Most people learn statistics like they're memorizing a menu. T-test for this, ANOVA for You measure something - a reaction time, a blood pressure, a click rate. You get a number. Measure it again. You get a different number. Measure it a hundred times. You get a cloud of numbers hovering around some center.That cloud is the heartbeat of all of statistics. Every method you've ever learned is, at its core, asking the same question: is what I'm seeing signal, or is it just the noise doing noisy things?

The signal-to-noise ratio is the primitive. Everything else is arithmetic.

Why ANOVA Exists?

Every measurement deviates from a reference point. That deviation is variation within: random noise, individual differences, uncontrolled factors. Groups can also differ from each other in their central values. That is variation between: the systematic signal of interest.

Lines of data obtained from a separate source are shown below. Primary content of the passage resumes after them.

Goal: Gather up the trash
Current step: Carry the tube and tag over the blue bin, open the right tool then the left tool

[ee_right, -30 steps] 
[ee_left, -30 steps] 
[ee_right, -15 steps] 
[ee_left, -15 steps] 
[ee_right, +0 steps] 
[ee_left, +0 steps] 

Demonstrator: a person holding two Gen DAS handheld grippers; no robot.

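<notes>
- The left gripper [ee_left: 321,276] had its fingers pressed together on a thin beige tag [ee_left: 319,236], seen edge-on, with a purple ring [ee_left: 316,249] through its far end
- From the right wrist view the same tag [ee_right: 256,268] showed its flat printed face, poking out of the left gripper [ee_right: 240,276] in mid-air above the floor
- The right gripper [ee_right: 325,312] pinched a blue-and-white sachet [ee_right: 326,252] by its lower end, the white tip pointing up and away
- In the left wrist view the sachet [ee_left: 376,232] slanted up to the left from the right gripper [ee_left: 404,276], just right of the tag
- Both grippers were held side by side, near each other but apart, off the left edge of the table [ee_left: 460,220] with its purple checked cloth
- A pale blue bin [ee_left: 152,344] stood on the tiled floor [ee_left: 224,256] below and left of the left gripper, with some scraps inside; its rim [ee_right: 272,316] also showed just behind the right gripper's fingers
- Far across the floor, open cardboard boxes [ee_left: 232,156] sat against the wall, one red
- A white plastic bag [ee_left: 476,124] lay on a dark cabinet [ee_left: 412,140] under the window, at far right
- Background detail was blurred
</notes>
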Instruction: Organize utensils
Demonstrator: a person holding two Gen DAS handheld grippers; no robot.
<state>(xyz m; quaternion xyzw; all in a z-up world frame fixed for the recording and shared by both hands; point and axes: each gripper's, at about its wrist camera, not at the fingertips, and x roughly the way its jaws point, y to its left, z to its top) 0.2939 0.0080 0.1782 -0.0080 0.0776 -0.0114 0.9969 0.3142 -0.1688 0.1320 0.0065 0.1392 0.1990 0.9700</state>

From first principles, ANOVA separates total variation into these two components and asks a single question: is the variation between groups large relative to the variation within groups?

First Principle Ideas

1. Start with one fluctuation

Take the simplest possible object: a deviation from some center. Let \(X\) be a random quantity and let \(\mu\) be its center \(mean\). A fluctuation is the difference: $$ X - \mu $$ Example: a dart misses the bullseye by some amount. That miss is a fluctuation. It can be positive or negative depending on direction.

So at the most basic level, we begin with: * one deviation \(X - \mu\) * one random miss * one movement away from the center That is the raw material.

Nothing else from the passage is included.